Google everything and learn how to view source when you are curious how
another site is doing something. Sometimes it will be difficult to follow.
Sometimes it's like a rabbit hole, but it gets easier to read and trace as
your overall understanding improves.

------
eranation
I like these "learn to code" websites, it helps to get new people familiar
with the topic. But do we really have a need for so many of them? When I
learned web development I googled "<technology name here> tutorial" and it was
enough 99% of the time. This plus knowing the mozilla website for reference +
stackoverflow covers 99% of what I ever wanted to learn regarding web
standards. SQL perhaps is something that needs a bit more structured learning,
but still any "sql tutorial" search will get you probably a good foundation of
SQL.

Is there a real shortage of web developers out there? I'm not so sure. Perhaps
there is a shortage of GOOD web developers out there. And I doubt that a good
future web developer will learn better from a dedicated course rather than
reading the rails tutorial / or watch rails casts on their own.

I mean, learning to learn and finding information by yourself (for me as a
hiring manager) is much more important than what you currently know. I'm
interested in what you could potentially do, not what you already did.

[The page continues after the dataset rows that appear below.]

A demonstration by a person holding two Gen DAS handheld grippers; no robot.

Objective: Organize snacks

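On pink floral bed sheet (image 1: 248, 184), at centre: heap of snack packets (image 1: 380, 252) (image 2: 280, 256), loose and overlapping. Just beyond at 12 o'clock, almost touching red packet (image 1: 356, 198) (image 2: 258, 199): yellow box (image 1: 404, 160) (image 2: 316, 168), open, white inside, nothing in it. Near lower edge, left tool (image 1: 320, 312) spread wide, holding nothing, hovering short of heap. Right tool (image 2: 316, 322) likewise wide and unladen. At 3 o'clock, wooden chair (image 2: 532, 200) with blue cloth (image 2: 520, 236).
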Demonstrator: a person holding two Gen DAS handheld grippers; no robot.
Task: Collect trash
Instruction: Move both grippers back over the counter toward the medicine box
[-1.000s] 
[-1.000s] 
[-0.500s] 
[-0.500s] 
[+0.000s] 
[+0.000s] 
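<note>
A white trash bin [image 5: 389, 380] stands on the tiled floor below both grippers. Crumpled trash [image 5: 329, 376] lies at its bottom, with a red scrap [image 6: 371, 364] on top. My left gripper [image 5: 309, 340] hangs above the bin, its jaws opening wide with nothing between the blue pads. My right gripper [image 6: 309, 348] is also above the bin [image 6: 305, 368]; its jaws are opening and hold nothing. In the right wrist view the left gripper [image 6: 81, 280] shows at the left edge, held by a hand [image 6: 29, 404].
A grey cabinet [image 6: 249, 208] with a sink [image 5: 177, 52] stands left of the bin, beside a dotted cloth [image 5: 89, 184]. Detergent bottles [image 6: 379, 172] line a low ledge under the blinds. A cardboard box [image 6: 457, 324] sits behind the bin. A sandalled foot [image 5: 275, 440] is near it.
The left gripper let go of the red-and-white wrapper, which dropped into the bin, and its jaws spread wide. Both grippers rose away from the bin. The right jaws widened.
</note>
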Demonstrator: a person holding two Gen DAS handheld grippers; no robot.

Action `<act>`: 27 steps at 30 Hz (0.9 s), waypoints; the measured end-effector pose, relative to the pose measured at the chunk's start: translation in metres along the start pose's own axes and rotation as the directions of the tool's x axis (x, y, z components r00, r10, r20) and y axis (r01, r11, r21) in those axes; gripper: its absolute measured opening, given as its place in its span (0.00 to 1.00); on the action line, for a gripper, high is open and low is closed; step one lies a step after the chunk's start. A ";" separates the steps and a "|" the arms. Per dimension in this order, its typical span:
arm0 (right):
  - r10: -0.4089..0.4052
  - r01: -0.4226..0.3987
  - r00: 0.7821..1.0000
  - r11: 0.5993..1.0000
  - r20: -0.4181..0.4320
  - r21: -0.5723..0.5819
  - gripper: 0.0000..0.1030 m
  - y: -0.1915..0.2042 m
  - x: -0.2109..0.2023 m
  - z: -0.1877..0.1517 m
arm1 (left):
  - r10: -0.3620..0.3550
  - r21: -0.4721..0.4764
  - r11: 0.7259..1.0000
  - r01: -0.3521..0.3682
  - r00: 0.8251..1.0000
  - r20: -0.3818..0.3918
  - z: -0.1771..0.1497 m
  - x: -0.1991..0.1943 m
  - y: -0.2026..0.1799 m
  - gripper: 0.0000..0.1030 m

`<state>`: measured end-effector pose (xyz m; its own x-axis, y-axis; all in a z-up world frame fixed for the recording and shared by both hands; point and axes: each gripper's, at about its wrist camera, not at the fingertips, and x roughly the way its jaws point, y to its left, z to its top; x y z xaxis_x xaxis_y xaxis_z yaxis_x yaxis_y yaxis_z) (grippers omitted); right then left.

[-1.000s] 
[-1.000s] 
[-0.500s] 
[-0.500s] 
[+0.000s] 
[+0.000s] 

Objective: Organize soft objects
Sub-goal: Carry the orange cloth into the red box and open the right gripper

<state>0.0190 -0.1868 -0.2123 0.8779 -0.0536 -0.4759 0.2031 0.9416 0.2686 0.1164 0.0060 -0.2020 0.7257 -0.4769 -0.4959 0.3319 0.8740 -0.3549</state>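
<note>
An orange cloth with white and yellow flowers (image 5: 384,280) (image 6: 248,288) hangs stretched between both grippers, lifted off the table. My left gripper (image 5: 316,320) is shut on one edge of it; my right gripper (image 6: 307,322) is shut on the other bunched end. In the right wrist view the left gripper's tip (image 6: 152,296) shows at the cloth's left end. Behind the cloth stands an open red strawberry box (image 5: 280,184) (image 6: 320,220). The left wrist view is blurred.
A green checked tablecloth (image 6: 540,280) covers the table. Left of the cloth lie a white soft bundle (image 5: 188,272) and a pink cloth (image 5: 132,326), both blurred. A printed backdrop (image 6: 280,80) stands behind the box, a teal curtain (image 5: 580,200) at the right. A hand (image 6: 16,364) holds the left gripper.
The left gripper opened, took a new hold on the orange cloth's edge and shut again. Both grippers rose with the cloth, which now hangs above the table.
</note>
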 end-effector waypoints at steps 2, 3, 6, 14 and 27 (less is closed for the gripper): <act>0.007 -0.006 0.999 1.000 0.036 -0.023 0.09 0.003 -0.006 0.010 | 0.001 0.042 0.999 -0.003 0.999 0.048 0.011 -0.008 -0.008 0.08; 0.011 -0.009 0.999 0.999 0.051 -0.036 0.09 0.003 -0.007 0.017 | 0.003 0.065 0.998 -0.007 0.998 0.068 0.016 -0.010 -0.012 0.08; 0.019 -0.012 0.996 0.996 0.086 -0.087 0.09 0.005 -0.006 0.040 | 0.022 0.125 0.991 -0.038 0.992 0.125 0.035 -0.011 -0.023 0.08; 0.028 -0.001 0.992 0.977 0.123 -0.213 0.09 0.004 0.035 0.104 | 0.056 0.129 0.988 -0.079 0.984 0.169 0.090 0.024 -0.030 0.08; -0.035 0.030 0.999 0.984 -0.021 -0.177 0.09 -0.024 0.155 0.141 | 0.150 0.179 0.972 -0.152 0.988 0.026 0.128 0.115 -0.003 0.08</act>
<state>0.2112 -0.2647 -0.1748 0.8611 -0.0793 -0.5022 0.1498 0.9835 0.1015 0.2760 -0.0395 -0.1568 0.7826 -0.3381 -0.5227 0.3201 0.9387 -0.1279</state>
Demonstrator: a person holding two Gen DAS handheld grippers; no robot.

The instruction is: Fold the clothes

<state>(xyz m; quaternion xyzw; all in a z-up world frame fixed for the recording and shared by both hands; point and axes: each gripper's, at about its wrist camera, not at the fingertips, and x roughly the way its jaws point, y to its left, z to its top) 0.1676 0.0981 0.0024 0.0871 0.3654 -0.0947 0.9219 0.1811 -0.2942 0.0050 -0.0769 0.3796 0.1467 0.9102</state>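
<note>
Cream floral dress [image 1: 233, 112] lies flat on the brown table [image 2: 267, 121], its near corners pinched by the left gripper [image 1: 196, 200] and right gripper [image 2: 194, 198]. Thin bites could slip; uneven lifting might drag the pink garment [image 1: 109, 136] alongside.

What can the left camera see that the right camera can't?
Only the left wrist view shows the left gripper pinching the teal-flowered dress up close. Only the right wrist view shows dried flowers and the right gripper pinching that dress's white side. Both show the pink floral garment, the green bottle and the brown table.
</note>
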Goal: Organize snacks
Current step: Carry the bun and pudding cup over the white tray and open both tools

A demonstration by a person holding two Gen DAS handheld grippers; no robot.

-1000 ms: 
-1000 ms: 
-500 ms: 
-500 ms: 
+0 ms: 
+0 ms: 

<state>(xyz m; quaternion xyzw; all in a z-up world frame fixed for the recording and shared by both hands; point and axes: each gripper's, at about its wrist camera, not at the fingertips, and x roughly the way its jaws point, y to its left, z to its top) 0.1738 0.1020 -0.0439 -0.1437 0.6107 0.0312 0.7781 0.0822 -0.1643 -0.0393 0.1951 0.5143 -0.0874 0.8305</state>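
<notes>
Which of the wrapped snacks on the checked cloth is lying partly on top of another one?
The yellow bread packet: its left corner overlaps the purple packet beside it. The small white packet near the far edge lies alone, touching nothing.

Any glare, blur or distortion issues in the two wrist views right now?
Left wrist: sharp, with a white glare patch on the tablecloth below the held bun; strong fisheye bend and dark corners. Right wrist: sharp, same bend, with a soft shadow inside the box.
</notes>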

And if you know what you already know by researching on your own and building
your own curriculum then I might be a bit more impressed (although probably I
shouldn't be) - just because this is how I learned web development. By
building things, and Googling things. By stackoverflow, MDN, and yes also
w3schools. By reading the HTML spec, by reading ECMAScript language
specification, by taking academic RDBMS theory course as part of my undergrad
degree. I might be completely wrong, but I would need a lot of good faith to
believe that with an online self contained crash course someone is able to
become a fully qualified web developer without doing some leg work.

In other words a really good web development course in my opinion is a bad
one. It makes it too easy on a new developer, making them think that all the
information will be available for them and every task is broken down into
small edible pieces. I want people to know what it is to be challenged with a
question they don't know and research.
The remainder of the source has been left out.